DESCRIPTION OF THE TASK:
Only one span of the listing below should come back. It runs from the line with "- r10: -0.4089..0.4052" through the line with "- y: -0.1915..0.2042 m", and each of its lines must be reproduced exactly.

PROVIDED MATERIAL:
——————

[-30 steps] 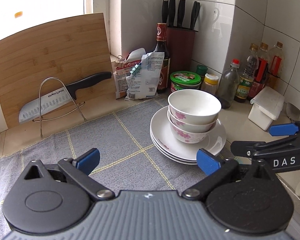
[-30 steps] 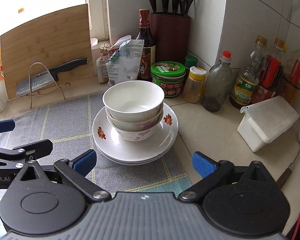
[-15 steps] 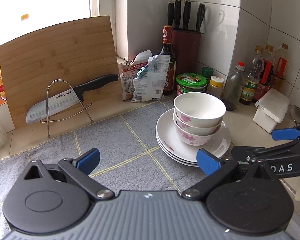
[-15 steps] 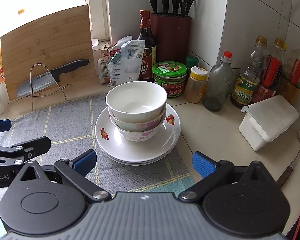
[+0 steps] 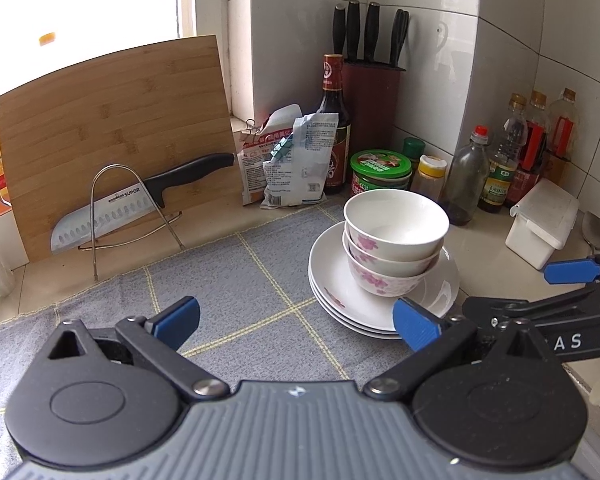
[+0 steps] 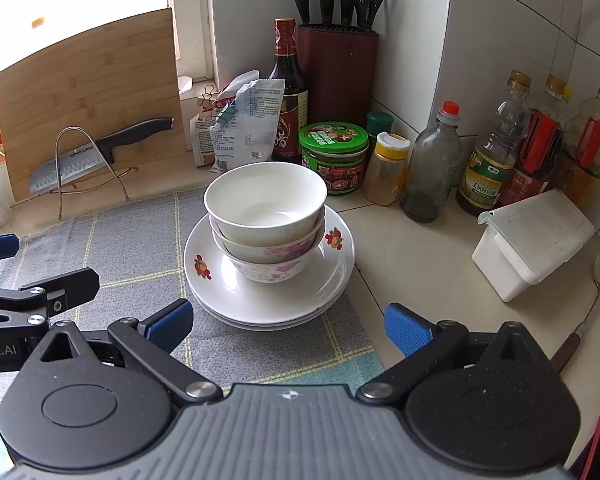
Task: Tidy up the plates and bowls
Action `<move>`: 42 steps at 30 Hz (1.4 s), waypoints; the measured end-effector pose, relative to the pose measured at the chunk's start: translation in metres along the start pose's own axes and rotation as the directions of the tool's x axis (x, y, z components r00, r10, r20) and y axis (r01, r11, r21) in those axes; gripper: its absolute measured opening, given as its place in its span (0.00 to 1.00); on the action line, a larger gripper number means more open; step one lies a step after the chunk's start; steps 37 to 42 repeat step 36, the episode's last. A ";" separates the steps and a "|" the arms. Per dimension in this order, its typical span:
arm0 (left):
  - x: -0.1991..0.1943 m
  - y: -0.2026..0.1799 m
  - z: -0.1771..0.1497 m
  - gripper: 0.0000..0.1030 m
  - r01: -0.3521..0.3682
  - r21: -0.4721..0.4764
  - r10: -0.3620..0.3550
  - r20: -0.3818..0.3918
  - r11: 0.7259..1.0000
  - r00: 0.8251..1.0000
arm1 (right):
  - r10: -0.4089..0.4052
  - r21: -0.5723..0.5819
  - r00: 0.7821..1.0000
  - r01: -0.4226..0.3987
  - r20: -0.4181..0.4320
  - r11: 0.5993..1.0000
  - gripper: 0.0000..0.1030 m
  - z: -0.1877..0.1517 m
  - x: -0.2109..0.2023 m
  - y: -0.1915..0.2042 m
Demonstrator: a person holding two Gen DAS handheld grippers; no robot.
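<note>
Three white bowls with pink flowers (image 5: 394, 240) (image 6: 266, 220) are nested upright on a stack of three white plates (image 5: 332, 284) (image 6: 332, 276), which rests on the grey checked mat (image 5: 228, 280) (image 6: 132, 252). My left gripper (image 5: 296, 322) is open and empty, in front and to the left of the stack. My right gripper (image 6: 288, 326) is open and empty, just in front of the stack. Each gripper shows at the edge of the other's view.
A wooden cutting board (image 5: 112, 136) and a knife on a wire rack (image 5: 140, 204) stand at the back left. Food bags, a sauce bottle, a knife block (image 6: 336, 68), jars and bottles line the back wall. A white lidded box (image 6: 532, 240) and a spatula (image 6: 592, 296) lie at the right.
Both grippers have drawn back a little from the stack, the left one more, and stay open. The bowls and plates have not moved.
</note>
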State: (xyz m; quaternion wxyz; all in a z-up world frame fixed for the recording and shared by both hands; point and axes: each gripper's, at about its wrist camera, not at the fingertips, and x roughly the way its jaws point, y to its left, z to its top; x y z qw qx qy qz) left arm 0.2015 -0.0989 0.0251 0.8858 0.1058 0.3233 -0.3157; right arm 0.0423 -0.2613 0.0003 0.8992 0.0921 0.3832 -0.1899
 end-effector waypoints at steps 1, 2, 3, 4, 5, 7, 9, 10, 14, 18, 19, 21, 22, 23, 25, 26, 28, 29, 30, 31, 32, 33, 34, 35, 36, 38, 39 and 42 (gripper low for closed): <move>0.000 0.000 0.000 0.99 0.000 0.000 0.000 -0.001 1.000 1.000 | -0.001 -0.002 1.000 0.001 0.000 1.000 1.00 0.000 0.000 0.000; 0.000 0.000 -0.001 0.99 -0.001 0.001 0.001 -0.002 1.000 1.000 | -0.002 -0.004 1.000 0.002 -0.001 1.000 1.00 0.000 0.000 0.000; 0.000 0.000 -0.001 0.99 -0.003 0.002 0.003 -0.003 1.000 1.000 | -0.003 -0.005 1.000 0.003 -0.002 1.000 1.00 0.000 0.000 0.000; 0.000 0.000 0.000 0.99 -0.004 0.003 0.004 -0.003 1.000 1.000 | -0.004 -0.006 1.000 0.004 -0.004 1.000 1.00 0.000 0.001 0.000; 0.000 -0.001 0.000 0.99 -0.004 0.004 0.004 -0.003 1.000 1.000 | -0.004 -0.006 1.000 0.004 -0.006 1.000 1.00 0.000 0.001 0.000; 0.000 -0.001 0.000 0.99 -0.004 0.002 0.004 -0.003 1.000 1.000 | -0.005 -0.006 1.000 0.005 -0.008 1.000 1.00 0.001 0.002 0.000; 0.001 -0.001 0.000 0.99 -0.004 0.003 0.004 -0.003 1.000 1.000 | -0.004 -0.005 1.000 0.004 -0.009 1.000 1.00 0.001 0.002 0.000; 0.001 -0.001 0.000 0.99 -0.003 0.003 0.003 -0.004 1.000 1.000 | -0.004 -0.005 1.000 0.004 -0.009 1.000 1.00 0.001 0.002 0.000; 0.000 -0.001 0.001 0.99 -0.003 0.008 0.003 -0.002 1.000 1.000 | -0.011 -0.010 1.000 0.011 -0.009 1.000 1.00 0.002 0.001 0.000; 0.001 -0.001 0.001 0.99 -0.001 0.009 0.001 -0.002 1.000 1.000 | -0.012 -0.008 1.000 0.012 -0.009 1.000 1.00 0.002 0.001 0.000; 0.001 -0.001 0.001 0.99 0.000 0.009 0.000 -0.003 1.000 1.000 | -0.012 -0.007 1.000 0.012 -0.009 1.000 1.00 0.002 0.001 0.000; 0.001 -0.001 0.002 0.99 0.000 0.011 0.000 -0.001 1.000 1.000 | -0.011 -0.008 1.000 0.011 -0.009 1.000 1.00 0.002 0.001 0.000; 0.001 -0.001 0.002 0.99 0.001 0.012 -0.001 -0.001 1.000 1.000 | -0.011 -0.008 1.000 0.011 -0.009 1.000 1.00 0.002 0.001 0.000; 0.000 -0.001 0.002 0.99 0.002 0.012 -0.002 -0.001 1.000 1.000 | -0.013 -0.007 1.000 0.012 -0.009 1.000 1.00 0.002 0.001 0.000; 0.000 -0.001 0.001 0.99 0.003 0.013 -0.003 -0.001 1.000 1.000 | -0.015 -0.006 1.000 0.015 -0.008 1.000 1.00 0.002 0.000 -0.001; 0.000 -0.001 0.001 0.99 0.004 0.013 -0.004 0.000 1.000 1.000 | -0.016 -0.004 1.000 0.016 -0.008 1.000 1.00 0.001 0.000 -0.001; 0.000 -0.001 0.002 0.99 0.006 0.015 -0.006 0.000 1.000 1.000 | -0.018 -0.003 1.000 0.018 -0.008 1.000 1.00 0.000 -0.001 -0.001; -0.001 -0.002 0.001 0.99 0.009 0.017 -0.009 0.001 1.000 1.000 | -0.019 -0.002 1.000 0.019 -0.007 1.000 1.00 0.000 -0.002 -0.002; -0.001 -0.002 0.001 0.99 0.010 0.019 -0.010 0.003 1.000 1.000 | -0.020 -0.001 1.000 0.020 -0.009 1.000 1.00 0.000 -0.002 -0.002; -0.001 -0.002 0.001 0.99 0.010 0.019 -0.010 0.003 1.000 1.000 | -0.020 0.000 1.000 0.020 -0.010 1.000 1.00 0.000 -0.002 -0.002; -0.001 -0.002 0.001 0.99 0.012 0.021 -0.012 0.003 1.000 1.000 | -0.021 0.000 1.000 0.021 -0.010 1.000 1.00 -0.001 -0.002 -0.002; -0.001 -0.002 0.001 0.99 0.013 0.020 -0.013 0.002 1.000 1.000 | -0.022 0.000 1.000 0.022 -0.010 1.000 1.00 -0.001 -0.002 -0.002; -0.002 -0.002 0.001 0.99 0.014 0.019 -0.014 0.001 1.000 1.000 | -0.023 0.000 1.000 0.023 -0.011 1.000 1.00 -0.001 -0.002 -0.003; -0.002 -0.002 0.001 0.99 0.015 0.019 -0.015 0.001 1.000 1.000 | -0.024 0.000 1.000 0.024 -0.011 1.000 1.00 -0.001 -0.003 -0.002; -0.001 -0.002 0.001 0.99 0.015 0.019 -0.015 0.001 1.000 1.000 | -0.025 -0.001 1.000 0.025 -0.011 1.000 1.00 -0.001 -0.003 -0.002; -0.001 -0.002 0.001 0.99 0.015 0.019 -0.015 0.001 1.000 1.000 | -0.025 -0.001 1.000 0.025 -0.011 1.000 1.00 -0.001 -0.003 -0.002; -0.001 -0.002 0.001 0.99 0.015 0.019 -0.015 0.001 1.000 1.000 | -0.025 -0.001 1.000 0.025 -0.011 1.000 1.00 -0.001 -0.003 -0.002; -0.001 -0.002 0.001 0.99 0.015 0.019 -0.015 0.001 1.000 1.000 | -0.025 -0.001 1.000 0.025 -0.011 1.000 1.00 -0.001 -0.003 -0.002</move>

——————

RESPONSE:
  - r10: -0.4089..0.4052
  - r21: -0.5723..0.5819
  - r00: 0.7821..1.0000
  - r01: -0.4226..0.3987
  - r20: -0.4181..0.4320
  - r11: 0.5993..1.0000
  - gripper: 0.0000..0.1030 m
  - z: -0.1877..0.1517 m
  - x: -0.2109..0.2023 m
  - y: -0.1915..0.2042 m

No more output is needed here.